Édité et parrainé par Louise Auvitu
Il y a une dizaine d’années, quand j’ai débuté au sein de cette entreprise, tout allait pour le mieux. Entre collègues, nous la surnommions "l’île des Bisounours". Le chiffre d’affaires ne cessait d’augmenter, tout le monde déjeunait avec tout le monde.
En tant que responsable des services généraux, j’avais de vraies responsabilités.
Et puis, il y a eu des bruits de couloirs : l’une des plus grandes marques de notre société souhaitait rompre son contrat avec nous. Quand la nouvelle a été confirmée, l’entreprise a perdu 50% de son chiffre de travail et n’a pas pris la peine de réorganiser mon travail. Mon univers est passé du blanc au noir.
Je n’étais plus "bankable"
Ma descente aux enfers a débuté il y a six ans, mais elle a été lente et insidieuse. Plus de déjeuners ou de week-ends entre collègues, mais surtout, mon travail et mes responsabilités se sont réduits comme peau de chagrin.

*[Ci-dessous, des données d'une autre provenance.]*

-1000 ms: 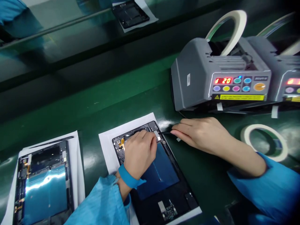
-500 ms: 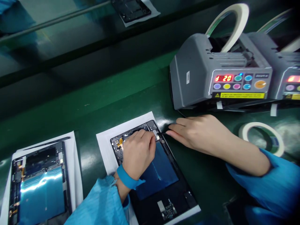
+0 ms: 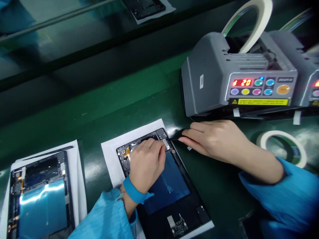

Un jour, une assistante de direction m’a dit clairement qu’à partir d’aujourd’hui, elle ne me déléguerait plus rien.
L’entreprise a préféré laisser ses collaborateurs s’effacer d’eux-mêmes. Je n’étais plus "bankable".
D’un poste à responsabilités, je suis progressivement passé à un travail totalement vide. Mes tâches se limitaient aux commandes de fournitures. Même si la directrice du marketing me confiait l’organisation de quelques événements, c’était loin d’être suffisant
J’étais devenu un "boy"
J’ai mis beaucoup de temps avant de réaliser que j’étais placardisé. Au début, quand un ami me contactait pour me demander ce que je faisais et que je lui répondais "rien", j’avais une certaine fierté. Cet état n’a duré que trois jours. Puis, j’ai ressenti un immense vide. Je suis devenu un zombie professionnel.
Ma situation dépassait celle d’"une mise au placard". Progressivement, on me demandait de faire des tâches qui n’avaient absolument aucun rapport avec le poste pour lequel j’avais été embauché. J’ai dû aller acheter des cordes de guitare pour un directeur, puis récupérer le fils d’un autre à la sortie de l’école.
Puisque l’entreprise ne savait plus quoi me faire faire, je m’étais transformé en homme à tout faire. J’étais devenu un "boy".
J’avais honte de toucher un salaire
Ce sentiment de vide était manifeste, mais j’avais honte de le partager avec mes proches. J’étais payé à ne rien faire, de quel droit devais-je me plaindre ? Au fond de moi, j’avais honte de toucher un salaire sans aucune justification. J’en souffrais.
Le matin, je pleurais en allant au travail, mais je n’arrivais pas à mettre de mots sur cette souffrance. Durant des mois, j’ai donc choisi de m’isoler, je ne sortais plus, mes volets restaient systématiquement clos, je ne voyais plus un seul de mes amis.
Je ne pensais plus à rien. Le vendredi, une fois ma semaine de travail terminé, je coupais mon téléphone, puis je prenais des somnifères jusqu’au lundi pour ne plus avoir à réfléchir.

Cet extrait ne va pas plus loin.